• **EXERCISE GOAL**:
The lines to reproduce run from the first one below to the line containing "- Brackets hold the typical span", both included. Reproduce them exactly and nothing else.

• **Recorded data**:
════════════════
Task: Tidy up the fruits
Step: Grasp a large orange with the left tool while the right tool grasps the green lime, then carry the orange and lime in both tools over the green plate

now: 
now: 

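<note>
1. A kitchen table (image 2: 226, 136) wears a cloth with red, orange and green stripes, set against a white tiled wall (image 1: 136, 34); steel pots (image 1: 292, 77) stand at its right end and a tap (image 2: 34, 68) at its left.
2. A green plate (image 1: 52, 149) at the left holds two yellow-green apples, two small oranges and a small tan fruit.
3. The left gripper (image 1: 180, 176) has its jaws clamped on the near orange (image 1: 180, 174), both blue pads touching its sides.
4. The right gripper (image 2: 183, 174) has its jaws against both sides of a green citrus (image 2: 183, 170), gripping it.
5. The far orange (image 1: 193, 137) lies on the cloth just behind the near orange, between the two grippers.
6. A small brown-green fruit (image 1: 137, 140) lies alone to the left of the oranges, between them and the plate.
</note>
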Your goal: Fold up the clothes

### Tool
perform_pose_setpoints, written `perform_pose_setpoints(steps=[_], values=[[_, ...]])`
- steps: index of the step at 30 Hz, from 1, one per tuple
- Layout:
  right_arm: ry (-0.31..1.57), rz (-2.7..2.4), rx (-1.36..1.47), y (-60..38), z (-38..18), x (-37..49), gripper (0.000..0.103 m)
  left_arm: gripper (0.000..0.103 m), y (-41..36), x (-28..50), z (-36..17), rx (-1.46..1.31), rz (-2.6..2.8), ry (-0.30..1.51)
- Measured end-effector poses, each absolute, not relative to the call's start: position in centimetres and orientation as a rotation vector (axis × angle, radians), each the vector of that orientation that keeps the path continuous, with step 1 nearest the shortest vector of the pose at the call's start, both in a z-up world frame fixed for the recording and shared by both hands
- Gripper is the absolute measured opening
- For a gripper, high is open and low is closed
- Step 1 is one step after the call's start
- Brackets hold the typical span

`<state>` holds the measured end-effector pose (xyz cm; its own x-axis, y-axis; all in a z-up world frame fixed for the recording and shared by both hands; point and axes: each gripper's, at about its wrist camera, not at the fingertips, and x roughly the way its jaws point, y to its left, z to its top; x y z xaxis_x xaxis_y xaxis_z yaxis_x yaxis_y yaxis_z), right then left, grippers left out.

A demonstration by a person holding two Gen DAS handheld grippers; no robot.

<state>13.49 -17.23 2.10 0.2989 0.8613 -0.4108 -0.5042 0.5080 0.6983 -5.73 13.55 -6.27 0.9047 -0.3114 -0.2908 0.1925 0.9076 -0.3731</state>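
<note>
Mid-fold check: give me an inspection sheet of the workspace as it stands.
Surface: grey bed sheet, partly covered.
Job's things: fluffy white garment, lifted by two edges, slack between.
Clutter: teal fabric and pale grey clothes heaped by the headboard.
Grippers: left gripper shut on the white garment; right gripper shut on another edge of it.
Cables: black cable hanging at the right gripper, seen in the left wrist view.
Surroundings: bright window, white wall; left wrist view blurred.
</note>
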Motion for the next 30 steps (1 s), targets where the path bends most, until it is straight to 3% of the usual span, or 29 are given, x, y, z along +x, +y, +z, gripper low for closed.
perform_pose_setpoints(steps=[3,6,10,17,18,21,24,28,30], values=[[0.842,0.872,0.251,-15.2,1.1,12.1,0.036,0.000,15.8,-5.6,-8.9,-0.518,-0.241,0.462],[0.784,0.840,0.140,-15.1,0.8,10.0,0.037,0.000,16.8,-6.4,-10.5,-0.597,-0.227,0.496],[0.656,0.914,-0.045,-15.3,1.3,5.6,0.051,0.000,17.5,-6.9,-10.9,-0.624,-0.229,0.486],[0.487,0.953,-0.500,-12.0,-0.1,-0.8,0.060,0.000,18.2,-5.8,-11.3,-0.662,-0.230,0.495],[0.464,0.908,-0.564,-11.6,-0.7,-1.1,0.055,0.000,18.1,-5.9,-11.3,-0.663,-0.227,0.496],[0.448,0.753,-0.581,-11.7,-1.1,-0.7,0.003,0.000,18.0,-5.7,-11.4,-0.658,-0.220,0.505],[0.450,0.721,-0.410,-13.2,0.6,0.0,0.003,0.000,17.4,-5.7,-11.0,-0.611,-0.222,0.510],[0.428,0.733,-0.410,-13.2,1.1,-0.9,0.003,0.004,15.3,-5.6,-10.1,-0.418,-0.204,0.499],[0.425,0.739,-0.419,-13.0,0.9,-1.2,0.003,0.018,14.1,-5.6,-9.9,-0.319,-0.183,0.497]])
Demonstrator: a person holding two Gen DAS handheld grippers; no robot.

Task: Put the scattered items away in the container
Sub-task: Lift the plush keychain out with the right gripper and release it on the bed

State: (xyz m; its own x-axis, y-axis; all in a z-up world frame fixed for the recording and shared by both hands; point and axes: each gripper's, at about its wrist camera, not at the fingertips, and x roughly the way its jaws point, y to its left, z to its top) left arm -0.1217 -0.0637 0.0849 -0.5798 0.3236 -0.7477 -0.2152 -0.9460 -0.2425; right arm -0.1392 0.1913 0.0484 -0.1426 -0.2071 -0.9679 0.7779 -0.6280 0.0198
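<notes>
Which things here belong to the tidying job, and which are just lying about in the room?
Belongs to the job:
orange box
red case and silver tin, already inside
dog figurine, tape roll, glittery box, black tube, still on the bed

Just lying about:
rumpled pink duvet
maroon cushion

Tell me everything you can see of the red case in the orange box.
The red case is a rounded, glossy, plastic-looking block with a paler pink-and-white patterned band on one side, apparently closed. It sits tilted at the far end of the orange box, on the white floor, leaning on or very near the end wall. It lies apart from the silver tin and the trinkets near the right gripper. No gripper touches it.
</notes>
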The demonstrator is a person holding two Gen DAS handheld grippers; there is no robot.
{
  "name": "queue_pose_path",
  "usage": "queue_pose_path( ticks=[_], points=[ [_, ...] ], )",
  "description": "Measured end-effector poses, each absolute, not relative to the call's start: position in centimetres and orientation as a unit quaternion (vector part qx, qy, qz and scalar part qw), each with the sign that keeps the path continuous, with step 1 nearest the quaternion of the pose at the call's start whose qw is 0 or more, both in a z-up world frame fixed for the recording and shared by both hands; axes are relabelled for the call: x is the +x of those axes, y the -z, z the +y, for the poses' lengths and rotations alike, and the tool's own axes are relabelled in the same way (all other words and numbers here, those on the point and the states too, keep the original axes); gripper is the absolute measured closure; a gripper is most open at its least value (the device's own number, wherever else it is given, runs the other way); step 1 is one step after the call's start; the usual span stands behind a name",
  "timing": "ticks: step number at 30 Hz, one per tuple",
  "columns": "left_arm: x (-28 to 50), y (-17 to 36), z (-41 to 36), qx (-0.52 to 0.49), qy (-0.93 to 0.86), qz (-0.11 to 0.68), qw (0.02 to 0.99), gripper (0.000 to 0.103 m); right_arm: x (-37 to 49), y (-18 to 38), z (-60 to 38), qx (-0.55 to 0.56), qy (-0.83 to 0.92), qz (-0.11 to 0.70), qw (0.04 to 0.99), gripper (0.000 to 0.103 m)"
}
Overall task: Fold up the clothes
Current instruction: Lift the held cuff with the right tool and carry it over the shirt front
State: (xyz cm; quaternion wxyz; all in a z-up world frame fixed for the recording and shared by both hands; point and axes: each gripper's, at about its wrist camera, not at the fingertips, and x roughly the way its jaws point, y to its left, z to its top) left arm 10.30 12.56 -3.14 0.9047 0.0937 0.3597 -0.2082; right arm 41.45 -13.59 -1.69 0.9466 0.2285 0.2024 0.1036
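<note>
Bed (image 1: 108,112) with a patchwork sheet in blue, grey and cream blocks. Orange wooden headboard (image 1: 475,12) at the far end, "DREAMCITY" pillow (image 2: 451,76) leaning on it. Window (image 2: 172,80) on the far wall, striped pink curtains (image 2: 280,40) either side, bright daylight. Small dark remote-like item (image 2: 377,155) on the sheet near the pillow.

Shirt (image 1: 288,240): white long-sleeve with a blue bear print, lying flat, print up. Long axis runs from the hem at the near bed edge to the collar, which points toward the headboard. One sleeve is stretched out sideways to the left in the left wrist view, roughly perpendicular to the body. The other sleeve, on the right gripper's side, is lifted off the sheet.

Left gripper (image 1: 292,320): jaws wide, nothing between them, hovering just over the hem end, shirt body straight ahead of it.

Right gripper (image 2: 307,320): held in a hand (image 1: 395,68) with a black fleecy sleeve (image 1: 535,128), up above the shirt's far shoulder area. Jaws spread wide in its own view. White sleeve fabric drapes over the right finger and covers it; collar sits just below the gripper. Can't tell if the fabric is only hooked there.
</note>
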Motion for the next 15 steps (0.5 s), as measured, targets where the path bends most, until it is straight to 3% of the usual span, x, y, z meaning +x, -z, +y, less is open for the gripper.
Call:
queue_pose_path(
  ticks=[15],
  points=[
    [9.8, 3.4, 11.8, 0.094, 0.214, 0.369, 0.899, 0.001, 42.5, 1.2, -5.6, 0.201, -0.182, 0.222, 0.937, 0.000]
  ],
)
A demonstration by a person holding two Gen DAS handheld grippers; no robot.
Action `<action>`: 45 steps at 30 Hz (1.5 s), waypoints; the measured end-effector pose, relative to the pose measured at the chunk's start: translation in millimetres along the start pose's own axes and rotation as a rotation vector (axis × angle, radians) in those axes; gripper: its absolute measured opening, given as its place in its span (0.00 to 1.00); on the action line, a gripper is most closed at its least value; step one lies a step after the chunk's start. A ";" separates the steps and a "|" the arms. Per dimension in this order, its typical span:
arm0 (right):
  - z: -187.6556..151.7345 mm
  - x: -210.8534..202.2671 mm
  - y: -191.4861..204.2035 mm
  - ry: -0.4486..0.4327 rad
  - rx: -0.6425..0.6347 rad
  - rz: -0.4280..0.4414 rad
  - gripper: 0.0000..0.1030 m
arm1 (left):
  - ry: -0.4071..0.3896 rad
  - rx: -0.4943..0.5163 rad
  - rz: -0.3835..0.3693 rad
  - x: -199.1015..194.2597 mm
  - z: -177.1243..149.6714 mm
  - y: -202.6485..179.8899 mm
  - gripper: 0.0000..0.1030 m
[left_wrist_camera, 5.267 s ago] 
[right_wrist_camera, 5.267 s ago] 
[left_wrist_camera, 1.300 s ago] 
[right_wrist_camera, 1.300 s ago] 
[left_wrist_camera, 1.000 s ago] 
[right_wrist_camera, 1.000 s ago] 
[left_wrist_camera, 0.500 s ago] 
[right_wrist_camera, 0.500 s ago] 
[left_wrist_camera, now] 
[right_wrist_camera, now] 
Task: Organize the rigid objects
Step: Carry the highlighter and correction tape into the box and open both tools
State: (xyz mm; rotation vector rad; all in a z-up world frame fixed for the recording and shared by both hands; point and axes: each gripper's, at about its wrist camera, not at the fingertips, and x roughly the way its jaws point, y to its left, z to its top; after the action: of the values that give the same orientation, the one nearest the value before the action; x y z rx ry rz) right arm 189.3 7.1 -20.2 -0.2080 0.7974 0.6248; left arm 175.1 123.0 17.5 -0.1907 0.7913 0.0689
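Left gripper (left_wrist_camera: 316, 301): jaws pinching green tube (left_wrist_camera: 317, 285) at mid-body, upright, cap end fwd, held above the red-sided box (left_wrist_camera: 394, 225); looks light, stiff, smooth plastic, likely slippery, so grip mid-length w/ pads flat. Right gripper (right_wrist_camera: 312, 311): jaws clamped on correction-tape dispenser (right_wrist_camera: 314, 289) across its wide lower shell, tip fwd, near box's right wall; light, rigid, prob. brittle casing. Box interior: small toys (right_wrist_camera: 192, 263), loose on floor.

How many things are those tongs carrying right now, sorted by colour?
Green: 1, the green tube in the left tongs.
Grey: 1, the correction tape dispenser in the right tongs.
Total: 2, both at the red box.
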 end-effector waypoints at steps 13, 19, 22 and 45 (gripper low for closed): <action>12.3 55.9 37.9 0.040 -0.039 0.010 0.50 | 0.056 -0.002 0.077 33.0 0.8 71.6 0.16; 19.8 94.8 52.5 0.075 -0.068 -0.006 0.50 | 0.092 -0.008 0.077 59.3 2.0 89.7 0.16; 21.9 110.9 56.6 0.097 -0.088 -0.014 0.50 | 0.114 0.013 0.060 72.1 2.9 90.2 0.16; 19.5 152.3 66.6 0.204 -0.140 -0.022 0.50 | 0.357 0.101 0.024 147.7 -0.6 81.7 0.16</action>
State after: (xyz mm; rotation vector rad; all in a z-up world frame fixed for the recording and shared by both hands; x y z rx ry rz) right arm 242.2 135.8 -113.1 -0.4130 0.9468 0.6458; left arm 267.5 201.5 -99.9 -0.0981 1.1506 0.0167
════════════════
• **YOUR RESPONSE**:
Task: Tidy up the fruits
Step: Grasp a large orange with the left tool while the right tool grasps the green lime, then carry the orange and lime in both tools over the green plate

now: 
now: 

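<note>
1. A kitchen table (image 2: 226, 136) wears a cloth with red, orange and green stripes, set against a white tiled wall (image 1: 136, 34); steel pots (image 1: 292, 77) stand at its right end and a tap (image 2: 34, 68) at its left.
2. A green plate (image 1: 52, 149) at the left holds two yellow-green apples, two small oranges and a small tan fruit.
3. The left gripper (image 1: 180, 176) has its jaws clamped on the near orange (image 1: 180, 174), both blue pads touching its sides.
4. The right gripper (image 2: 183, 174) has its jaws against both sides of a green citrus (image 2: 183, 170), gripping it.
5. The far orange (image 1: 193, 137) lies on the cloth just behind the near orange, between the two grippers.
6. A small brown-green fruit (image 1: 137, 140) lies alone to the left of the oranges, between them and the plate.
</note>
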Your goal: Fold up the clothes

### Tool
perform_pose_setpoints, written `perform_pose_setpoints(steps=[_], values=[[_, ...]])`
- steps: index of the step at 30 Hz, from 1, one per tuple
- Layout:
  right_arm: ry (-0.31..1.57), rz (-2.7..2.4), rx (-1.36..1.47), y (-60..38), z (-38..18), x (-37..49), gripper (0.000..0.103 m)
  left_arm: gripper (0.000..0.103 m), y (-41..36), x (-28..50), z (-36..17), rx (-1.46..1.31), rz (-2.6..2.8), ry (-0.30..1.51)
- Measured end-effector poses, each absolute, not relative to the call's start: position in centimetres and orientation as a rotation vector (axis × angle, radians), each the vector of that orientation that keeps the path continuous, with step 1 nearest the shortest vector of the pose at the call's start, both in a z-up world frame fixed for the recording and shared by both hands
- Gripper is the absolute measured opening
- For a gripper, high is open and low is closed
- Step 1 is one step after the call's start
- Brackets hold the typical span

The answer given above is complete as it stands.